I clearly remember silently getting up and striding stunned to the restroom, weeping silently there in the stall for a couple minutes, then returning to the table, smiling, fresh faced, only a very little bit pink eyed. When husband asked me what was going on, I smiled in his face, and replied, “Nothing. All good.”
^
Another memory of Old Chi, this time again from college days, years before that marriage. It’s brief, but I’m quite fond, as this was a regular thing I did there and it was at a time when I was in the constant discipline of creative training. A good time in my life. Training times of my life always sit nicely in my memory. The training in this case was all the intense stuff in the tail end of my acting BFA—I had taken my first stage combat class and had freshly fallen in love with that art form, already sensing a taste of that strong affinity that would compel me to make it a major part of my adult career, for the rest of my life.
But I also befriended a graduate student in the even more prestigious Music department, and I started taking private voice lessons from her. She had been the music director for a professional production of Landscape of the Body I’d been in, in a major singing role, and we got to know each other there. Unlike most other relationships from theatre productions, we actually stayed friends after the run was over, and hung out and drank beer and watched terrible old-school Rankin & Bass stopmotion Christmas specials over too much Grand Marnier. You know, the good friend stuff. Anyway.
During that last semester of undergrad, doing all that intensive straight acting training (and just beginning my first foray into stage combat), I felt the lack of the rigorous singing training I had gotten not too many years before in high school.
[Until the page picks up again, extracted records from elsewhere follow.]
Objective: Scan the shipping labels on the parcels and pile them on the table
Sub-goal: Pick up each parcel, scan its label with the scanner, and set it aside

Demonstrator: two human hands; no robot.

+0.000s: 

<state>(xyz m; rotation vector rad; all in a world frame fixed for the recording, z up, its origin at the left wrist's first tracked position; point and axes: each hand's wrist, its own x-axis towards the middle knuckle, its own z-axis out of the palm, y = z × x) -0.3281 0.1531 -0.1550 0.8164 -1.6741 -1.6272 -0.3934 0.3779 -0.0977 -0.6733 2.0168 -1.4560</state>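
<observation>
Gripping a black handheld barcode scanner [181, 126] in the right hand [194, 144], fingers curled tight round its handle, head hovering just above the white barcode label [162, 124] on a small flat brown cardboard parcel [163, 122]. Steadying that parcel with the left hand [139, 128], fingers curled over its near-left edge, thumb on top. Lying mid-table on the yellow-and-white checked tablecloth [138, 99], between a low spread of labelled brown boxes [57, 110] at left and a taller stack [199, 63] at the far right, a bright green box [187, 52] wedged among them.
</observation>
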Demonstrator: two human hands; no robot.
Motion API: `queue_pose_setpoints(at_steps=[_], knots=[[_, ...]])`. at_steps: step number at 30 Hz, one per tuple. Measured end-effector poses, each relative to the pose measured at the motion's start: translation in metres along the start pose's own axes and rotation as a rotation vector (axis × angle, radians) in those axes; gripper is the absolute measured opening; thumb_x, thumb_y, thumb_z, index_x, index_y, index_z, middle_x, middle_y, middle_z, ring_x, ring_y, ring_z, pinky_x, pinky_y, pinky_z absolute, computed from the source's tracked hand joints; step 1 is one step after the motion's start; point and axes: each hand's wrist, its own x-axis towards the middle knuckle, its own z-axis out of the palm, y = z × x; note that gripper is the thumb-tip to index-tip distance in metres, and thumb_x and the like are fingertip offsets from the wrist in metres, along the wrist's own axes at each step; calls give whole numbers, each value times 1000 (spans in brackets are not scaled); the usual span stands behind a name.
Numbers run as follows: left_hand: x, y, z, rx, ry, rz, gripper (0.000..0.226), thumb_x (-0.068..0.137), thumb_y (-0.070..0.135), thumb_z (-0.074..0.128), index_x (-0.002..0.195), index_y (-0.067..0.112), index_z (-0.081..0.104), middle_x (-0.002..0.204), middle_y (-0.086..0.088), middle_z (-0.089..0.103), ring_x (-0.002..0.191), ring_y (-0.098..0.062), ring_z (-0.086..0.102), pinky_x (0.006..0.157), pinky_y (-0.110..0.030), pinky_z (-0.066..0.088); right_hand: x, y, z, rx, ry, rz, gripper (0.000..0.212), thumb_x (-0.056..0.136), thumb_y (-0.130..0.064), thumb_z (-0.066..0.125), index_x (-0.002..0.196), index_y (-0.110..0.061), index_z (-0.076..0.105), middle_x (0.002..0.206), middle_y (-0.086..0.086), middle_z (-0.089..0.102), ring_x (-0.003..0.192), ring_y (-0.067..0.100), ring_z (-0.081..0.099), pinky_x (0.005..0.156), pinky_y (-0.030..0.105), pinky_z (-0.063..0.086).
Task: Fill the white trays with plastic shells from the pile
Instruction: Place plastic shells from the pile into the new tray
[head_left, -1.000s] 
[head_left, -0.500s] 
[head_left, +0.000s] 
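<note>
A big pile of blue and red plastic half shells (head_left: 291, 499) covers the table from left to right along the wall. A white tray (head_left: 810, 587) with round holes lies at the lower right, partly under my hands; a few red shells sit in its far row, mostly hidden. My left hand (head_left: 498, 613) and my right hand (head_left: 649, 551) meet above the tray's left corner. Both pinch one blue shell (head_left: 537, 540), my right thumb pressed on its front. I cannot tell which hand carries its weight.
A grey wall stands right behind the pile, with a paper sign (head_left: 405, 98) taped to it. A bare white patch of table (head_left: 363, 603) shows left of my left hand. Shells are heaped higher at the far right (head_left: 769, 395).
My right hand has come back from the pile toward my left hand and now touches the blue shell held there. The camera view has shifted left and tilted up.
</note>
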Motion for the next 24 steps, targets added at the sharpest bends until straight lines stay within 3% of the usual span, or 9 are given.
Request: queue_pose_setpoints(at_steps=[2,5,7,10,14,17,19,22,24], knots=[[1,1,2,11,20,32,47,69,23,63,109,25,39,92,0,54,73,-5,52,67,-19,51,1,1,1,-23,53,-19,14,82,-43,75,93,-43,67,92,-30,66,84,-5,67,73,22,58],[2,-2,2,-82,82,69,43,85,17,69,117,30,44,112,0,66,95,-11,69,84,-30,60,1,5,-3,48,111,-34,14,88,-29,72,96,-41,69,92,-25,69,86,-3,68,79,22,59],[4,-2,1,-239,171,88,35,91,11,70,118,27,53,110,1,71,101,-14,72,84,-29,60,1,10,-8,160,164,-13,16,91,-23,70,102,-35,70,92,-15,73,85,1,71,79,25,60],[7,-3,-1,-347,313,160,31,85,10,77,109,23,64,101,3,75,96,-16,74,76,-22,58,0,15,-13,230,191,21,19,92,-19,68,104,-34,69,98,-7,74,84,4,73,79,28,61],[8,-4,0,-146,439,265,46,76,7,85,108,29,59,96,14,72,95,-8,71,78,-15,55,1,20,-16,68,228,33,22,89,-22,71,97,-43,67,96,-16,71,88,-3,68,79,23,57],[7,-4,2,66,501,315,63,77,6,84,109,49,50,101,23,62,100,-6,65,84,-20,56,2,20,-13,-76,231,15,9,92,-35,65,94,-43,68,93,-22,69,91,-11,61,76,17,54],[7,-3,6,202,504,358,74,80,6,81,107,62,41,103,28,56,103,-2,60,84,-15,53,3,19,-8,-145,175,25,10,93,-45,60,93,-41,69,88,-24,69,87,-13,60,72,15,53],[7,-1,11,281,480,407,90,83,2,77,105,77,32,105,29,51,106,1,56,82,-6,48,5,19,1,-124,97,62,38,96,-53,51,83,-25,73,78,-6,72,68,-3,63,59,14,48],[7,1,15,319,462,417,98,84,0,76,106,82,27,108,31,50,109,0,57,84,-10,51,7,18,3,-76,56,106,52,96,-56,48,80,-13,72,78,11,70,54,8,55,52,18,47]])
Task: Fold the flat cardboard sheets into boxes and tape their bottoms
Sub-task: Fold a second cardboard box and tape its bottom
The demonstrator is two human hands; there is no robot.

I felt like my singing was getting rusty, and so I cornered this friend, and we set up a deal for regular private voice lessons. She’d give me weekly lessons (she turned me into a “vowel monster,” as she put it) and as payment for these lessons, we’d go out afterwards to Old Chi and I’d pay our tab.
It was a lovely way to catch up, enjoy some tasty buffalo wings, drink many beers, and have girl-and-theatre-gossip time. I’m only as halfway decent a singer as I am today because of this continued education.
Boulder has changed quite a bit since those Old Chi days. Heck, it’s changed exponentially just since the 2020 plague hit. Old Chicago is one of those many Boulder things that went away, never to return. But it will stay in my memory, of the early days of college when I first started drinking, started theatre in professional earnest, started adult relationships and martial arts. It’s an institution of all those things, for me.
*That’s another post: about how alcohol was the only way any of us in acting school knew how to temper the sometimes dangerous high from intense emotional work. I’ve written a little about this here before, and a lot in my memoir.
**Yes, I will continue to reference classic literature. Hey, it’s me.